> **Brief**: From the records, report how many lines hold the word "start", with the number as the sole reply.

> **Source material**:
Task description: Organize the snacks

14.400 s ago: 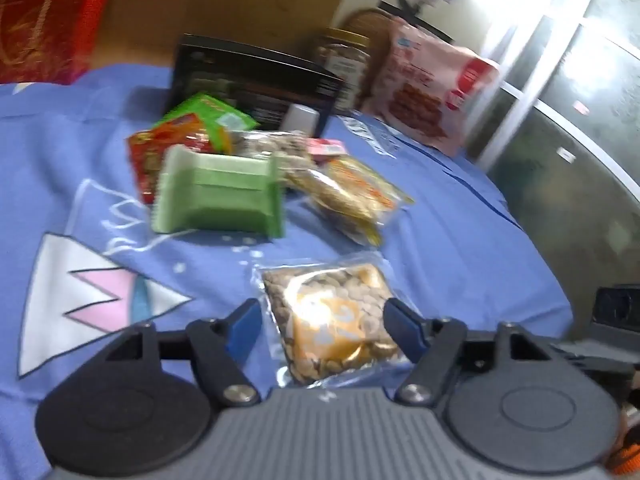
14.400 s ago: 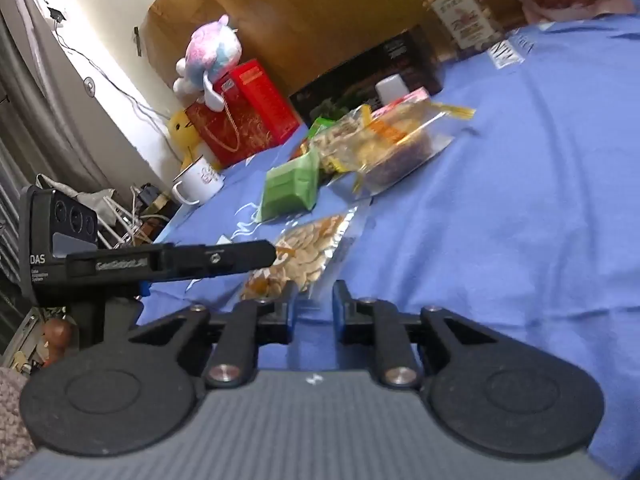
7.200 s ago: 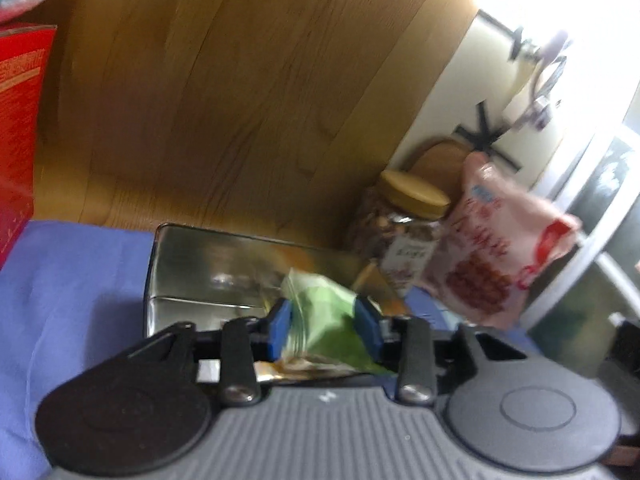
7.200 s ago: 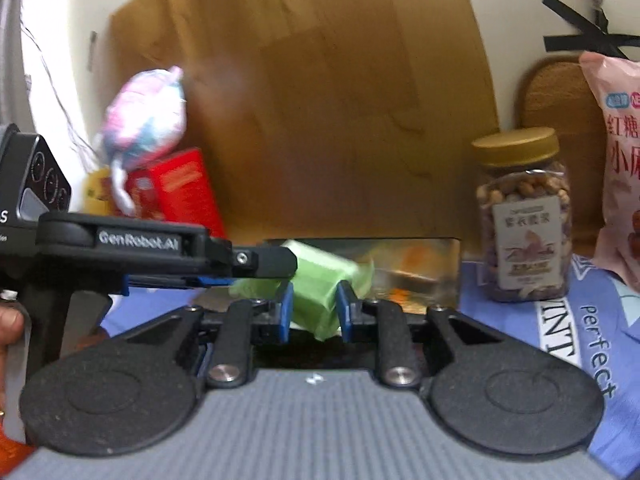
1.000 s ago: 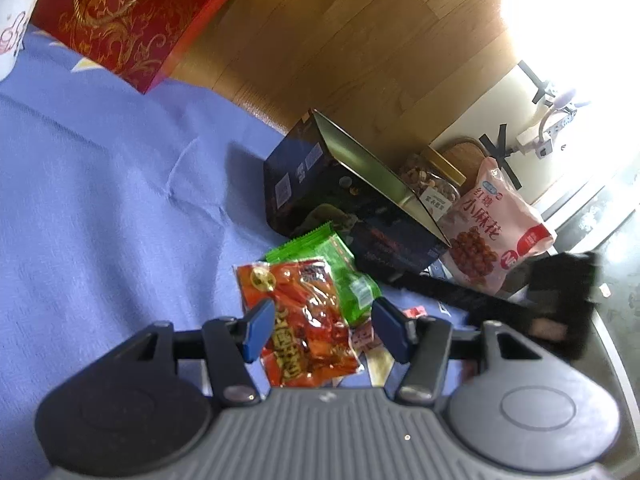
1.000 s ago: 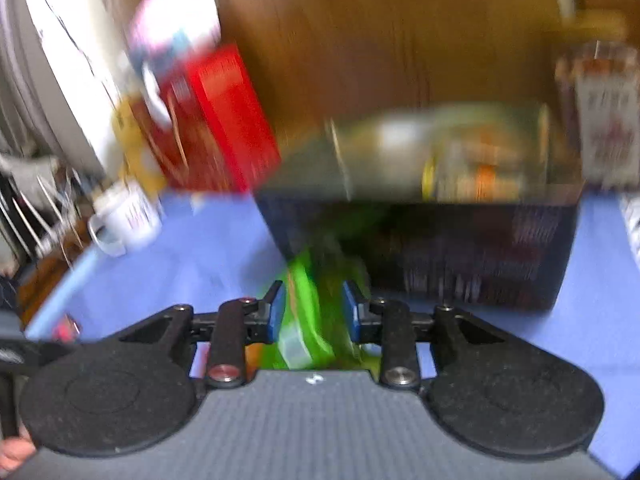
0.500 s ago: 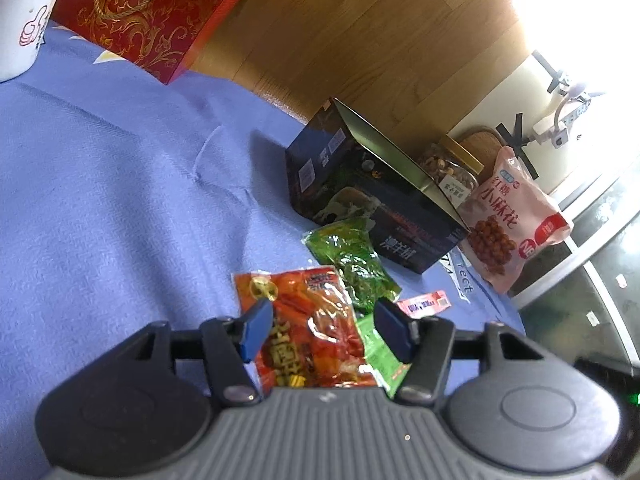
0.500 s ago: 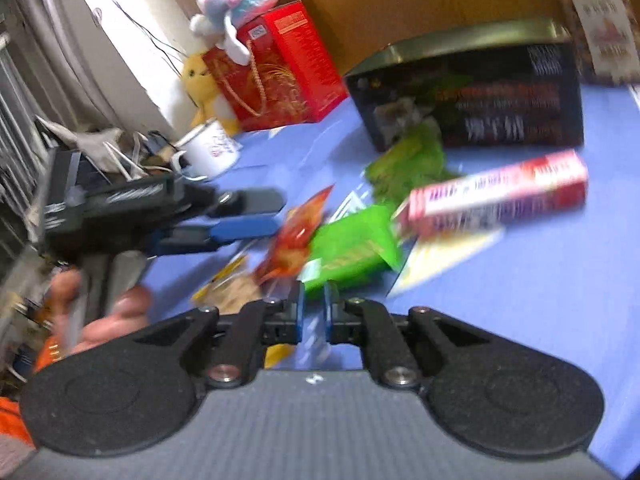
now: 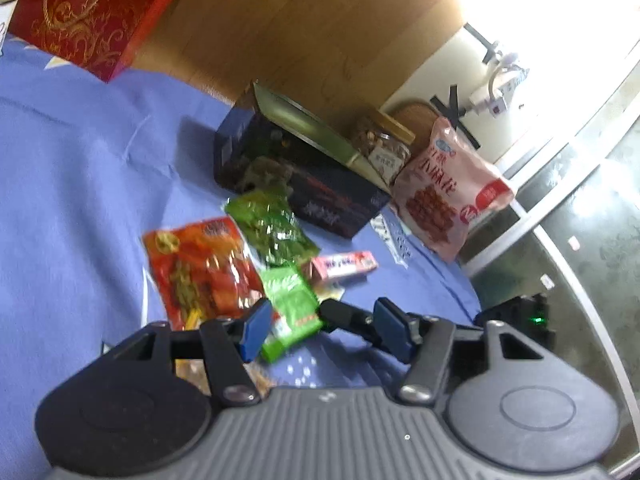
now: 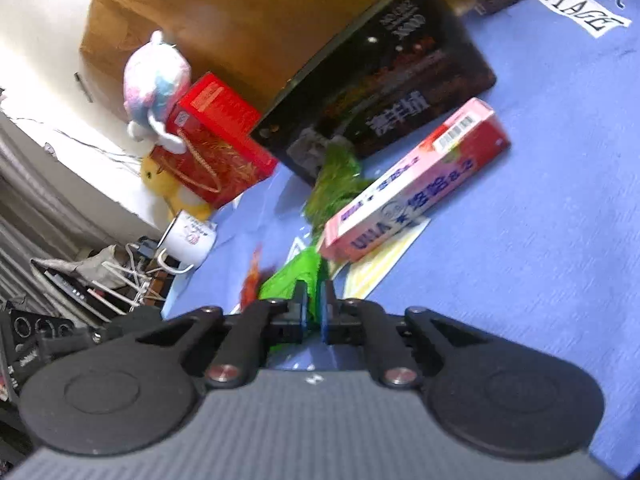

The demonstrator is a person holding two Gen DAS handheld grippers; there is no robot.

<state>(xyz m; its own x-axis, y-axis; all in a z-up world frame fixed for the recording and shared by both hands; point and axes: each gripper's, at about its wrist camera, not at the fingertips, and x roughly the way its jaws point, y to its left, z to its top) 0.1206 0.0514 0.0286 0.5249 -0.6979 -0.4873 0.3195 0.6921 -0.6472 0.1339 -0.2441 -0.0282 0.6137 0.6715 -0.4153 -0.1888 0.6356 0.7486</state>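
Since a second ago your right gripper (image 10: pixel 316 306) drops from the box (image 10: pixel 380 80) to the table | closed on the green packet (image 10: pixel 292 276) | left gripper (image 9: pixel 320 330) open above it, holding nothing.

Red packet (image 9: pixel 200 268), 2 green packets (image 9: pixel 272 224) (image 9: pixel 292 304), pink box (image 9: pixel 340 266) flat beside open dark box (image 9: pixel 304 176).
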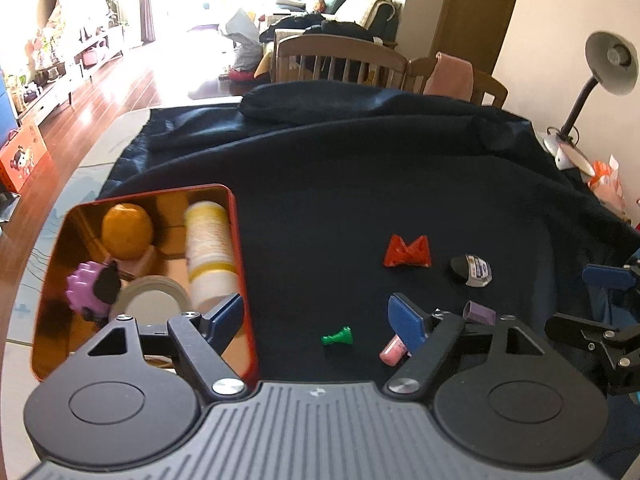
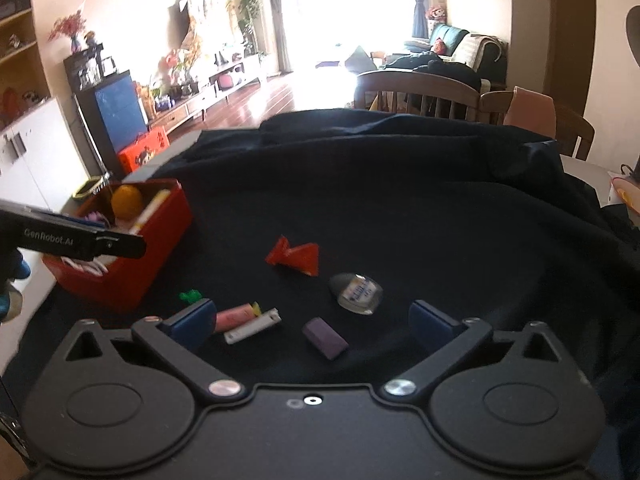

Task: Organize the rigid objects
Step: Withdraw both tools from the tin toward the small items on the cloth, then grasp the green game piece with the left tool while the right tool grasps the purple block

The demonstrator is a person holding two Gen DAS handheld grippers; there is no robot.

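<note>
Purple block (image 2: 324, 338), rectangular, flat on cloth (image 2: 400, 208)

Left gripper (image 1: 318, 318) at lower centre of left wrist view, tilted downward, blue pads spread wide, nothing gripped between them. Right gripper (image 2: 312, 320) at lower centre of right wrist view, also angled down, jaws parted very wide, empty. Right gripper's black linkage showed at right edge of left view.
</note>
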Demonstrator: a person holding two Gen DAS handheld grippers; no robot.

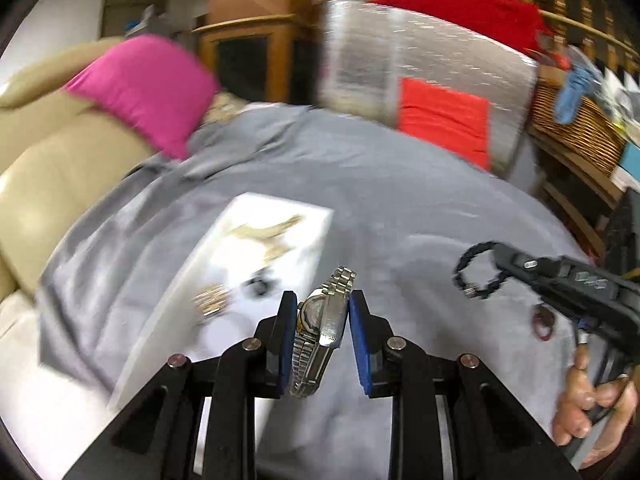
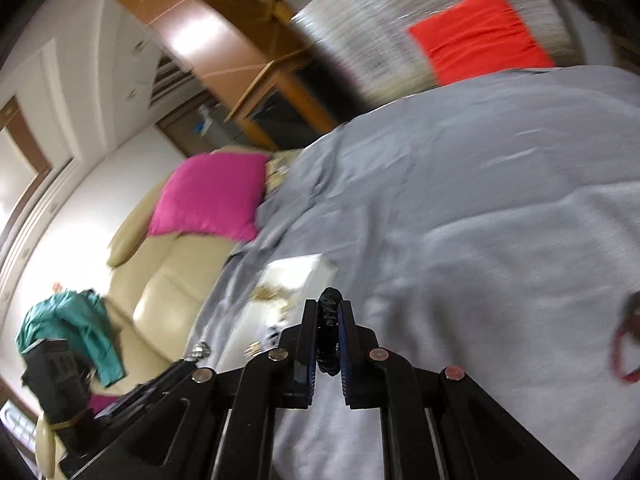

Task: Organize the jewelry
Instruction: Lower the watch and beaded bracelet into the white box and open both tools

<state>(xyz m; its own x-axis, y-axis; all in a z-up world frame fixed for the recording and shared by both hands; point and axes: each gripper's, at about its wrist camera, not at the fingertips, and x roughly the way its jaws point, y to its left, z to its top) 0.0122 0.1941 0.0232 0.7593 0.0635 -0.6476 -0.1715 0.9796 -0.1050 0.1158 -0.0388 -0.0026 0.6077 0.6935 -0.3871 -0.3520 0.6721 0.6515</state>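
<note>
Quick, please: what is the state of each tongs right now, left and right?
Left tongs: closed on the silver watch.
Right tongs: closed on the black bracelet.

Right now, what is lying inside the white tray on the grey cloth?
In the white tray lie gold chains, a small dark piece and a gold band. Blur hides details; the left claw with its watch covers the near corner.

I count one silver watch [image 1: 325,322], one black bead bracelet [image 1: 478,270], one red bracelet [image 1: 543,322], one white tray [image 1: 256,256] ahead-left of my left hand-held gripper [image 1: 323,316], and one pink cushion [image 1: 148,88].
</note>
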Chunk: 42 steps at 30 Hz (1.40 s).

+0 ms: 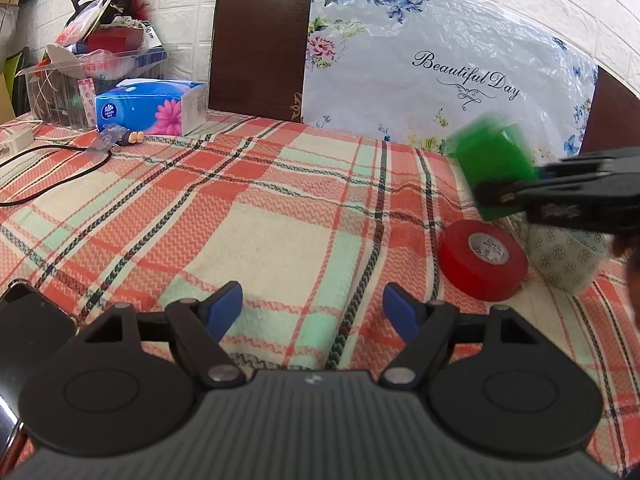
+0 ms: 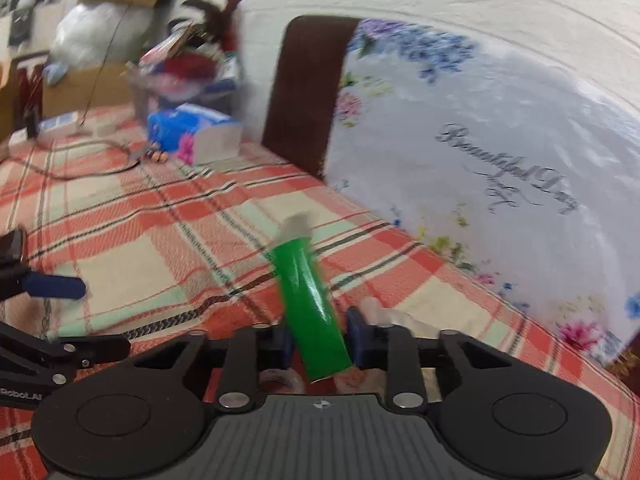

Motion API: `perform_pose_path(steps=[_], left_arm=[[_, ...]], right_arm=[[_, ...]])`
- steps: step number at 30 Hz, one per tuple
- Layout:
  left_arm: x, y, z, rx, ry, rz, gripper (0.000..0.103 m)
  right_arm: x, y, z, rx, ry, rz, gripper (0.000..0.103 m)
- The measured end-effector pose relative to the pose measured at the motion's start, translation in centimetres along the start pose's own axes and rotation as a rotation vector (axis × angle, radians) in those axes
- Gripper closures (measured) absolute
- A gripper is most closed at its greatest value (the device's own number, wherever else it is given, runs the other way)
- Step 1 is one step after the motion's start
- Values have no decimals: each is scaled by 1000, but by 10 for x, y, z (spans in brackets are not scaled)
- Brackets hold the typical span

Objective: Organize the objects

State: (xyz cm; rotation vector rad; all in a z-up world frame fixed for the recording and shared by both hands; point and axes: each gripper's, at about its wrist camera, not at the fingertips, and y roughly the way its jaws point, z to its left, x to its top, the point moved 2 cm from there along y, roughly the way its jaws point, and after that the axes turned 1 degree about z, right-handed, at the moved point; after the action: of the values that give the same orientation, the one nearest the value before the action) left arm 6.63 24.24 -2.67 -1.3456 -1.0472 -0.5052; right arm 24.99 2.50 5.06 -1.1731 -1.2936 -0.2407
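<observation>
My right gripper is shut on a green tape roll, which shows edge-on between the blue pads with its pale core at the far end. From the left wrist view the same green tape roll hangs blurred above the table's right side, held by the right gripper. Below it a red tape roll lies flat on the plaid tablecloth, beside a white patterned roll. My left gripper stands open over bare cloth, nothing between its fingers.
A blue tissue box and a clear box of clutter stand at the back left, with a black cable in front. A dark phone lies at the near left. A floral plastic bag leans on a brown chair back.
</observation>
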Motion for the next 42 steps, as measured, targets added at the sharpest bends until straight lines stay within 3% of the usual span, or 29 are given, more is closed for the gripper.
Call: perform_pose_path(steps=[5, 7, 10, 12, 13, 15, 16, 18, 21, 24, 27, 30, 33, 40, 42], left_arm=[[0, 0, 0, 2, 2, 1, 24], [-1, 0, 0, 2, 5, 2, 23], [-1, 1, -2, 7, 16, 6, 22], [-1, 1, -4, 14, 30, 10, 21], [-1, 1, -6, 17, 39, 15, 20], [-2, 1, -10, 26, 68, 33, 18], [-2, 0, -14, 36, 89, 48, 18], [-3, -9, -24, 14, 105, 79, 19], [-3, -36, -47, -140, 65, 106, 22], [-1, -64, -83, -291, 91, 119, 26], [-3, -78, -110, -339, 124, 150, 26], [-7, -73, -126, -397, 88, 252, 26], [-15, -70, -142, -395, 100, 295, 25], [-24, -65, -178, -395, 190, 330, 27], [-27, -59, -184, -389, 211, 358, 45]], right_arm=[[-29, -70, 0, -69, 16, -91, 84], [-49, -97, 4, -137, -47, -99, 84], [-86, -120, 15, -282, -217, -33, 84], [-111, -132, 16, -315, -249, 24, 79], [-121, -138, 16, -312, -256, 53, 74], [-137, -151, 18, -303, -259, 78, 43], [-143, -160, 19, -295, -240, 68, 40], [-151, -175, 20, -248, -193, 68, 40], [-161, -189, 16, -232, -98, 65, 35], [-169, -193, 11, -192, 44, 71, 34], [-169, -191, 9, -178, 155, 62, 32], [-165, -184, 8, -145, 251, 49, 27], [-163, -176, 21, -140, 278, 55, 24], [-153, -145, 40, -123, 208, 95, 19], [-150, -139, 42, -125, 213, 96, 19]])
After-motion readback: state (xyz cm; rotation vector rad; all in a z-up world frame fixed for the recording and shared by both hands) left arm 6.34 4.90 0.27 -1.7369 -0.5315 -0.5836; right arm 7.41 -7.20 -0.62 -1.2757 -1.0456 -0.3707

> **Solution to this problem**: 2